Nadine Sabra Meyer
The Anatomy Theater
Harper Perennial, 2006
ISBN 0-06-112217-3
$13.95
Some TV shows came to mind with regard to what this book has. For those who remember
The living would give anything,
it seems,
to know what the dead know,
to lift the pall
of flesh and find more than a charnel house…
This segment, from Dissection Prayers, at first seems a riff on Adrienne Rich’s “the truth the dead know,” but Meyer goes beyond that in this, her first collection. Each of the poems is written after a series of artworks. The book opens using the striking, grisly, and often whimsical anatomical prints of the 16th and 17th centuries, moving on to Toulouse-Lautrec’s lithographs and then on to a photograph of the speaker’s own surgically-removed endometriotic ovary. The lithographs and woodcuts the first section’s poems are based on are often disturbing in their whimsicality: partially-dissected cadavers going on walks or leaning against pedestals in pastoral landscapes, skeletons teaching lessons on anatomy, or cherubs taking body parts to the boiling tub for maceration. This wondrous and darkly humorous quality is well-executed by Meyer, speaking in timeless language that holds true for the most part. Occasionally it gets a bit too florid, as in Dissection Prayers’s final lines: “…their prayers/ are the susurrations of the cicada/ sloughing its shell.” or “The ice-grip stop-clenching your heart’s rondure” in the final poem of the collection, John Donne on His Deathbed. Aside from these minor instances, Meyer bypasses ornateness and goes for the greatly human. “In two hands, you carry yourself to doctors,” she writes in The Paper House, “offering up the body on a metal table, a steel shelf, a plate./ / You lay out the thing sick and invisible,/ and they look at you like you’re beautiful.” Like the early anatomists, these doctors are—as is Meyer, too, no doubt—fascinated with the machinery of the body, its toughness and fragility.

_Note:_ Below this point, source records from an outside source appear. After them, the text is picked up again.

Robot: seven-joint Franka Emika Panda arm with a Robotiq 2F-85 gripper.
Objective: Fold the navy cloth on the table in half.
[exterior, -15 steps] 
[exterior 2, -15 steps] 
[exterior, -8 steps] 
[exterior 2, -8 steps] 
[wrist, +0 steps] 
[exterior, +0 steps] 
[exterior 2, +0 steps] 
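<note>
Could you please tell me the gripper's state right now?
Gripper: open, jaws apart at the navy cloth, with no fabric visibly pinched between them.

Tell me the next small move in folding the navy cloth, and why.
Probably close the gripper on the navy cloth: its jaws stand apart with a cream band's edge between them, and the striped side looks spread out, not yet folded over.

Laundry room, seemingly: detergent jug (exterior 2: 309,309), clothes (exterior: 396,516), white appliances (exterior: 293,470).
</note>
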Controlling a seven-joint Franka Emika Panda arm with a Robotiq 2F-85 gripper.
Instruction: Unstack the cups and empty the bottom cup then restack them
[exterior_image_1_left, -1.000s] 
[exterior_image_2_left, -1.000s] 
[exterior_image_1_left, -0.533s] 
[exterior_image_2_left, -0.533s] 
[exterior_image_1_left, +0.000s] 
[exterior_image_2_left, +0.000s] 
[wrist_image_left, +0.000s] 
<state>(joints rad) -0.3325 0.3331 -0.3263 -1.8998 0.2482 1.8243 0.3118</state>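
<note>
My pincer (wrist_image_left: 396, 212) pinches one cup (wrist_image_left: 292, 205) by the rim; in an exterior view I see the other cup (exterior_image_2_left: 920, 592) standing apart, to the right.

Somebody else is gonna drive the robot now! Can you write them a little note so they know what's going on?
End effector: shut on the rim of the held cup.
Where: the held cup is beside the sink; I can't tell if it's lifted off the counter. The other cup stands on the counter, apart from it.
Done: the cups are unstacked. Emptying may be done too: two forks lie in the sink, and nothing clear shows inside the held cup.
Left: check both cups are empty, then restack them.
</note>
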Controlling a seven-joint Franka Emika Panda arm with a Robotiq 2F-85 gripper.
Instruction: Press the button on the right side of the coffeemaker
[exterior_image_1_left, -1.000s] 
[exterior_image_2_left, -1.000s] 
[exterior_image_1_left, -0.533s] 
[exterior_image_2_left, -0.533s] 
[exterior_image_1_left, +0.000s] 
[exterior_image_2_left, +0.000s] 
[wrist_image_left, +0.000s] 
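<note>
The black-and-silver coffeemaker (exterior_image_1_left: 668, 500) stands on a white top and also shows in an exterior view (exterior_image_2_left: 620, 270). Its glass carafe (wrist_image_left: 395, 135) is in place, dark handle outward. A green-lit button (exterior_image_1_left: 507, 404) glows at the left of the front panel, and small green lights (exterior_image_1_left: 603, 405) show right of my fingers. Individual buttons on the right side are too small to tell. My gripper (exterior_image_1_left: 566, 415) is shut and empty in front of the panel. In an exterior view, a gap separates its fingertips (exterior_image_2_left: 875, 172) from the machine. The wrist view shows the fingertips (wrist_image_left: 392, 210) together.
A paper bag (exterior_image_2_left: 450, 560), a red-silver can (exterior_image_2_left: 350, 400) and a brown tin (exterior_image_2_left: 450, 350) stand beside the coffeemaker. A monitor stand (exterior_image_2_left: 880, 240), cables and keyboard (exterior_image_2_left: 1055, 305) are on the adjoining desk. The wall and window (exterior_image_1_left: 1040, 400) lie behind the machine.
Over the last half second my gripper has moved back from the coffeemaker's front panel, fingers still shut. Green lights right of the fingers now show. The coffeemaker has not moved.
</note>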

Meyer keeps the body pinned firmly to the center of each poem, first as something passive, something to be taken apart, decomposed, then as an active entity. The individual sections of the book cohere to the point that the whole collection could be seen as one long poem, as with Glück’s The Wild Iris. Across the collection, images recur, some of which are quite effective; the hoisting of a cadaver by rope and pulley, suspended from facial bones by hooks for the observers in the gallery, becomes the subject for a Toulouse-Lautrec lithograph, suspended by her teeth and spinning up to the trapeze. Others tend to be a bit more artificially placed, such as the case in Dancing at the Moulin Rouge, which begins in 1895, only to have a “plastic ring/ spun across the bar/ between forefinger and thumb.” Such an instance of anachronism jars the reader out of the poem, but this is a minor item in light of Meyer’s achievement here, which is great; unflinching, dark, and hopeful, where “in the steam of the newly-killed something like sound, like thought” might rise. Among other 16th century plates not used by Meyer is an old engraving, a portrait of Vesalius. The great anatomist is pictured looking toward the viewer, the fingers of his left hand curled around a flayed forearm; reading it, no doubt, like Braille. Meyer presents to us a tough and wonderfully unified collection; an illustration of the beauty that rises from the body’s text.
1 comment:
"Meyer keeps the body pinned firmly to the center of each poem"
Makes me think of entomology displays!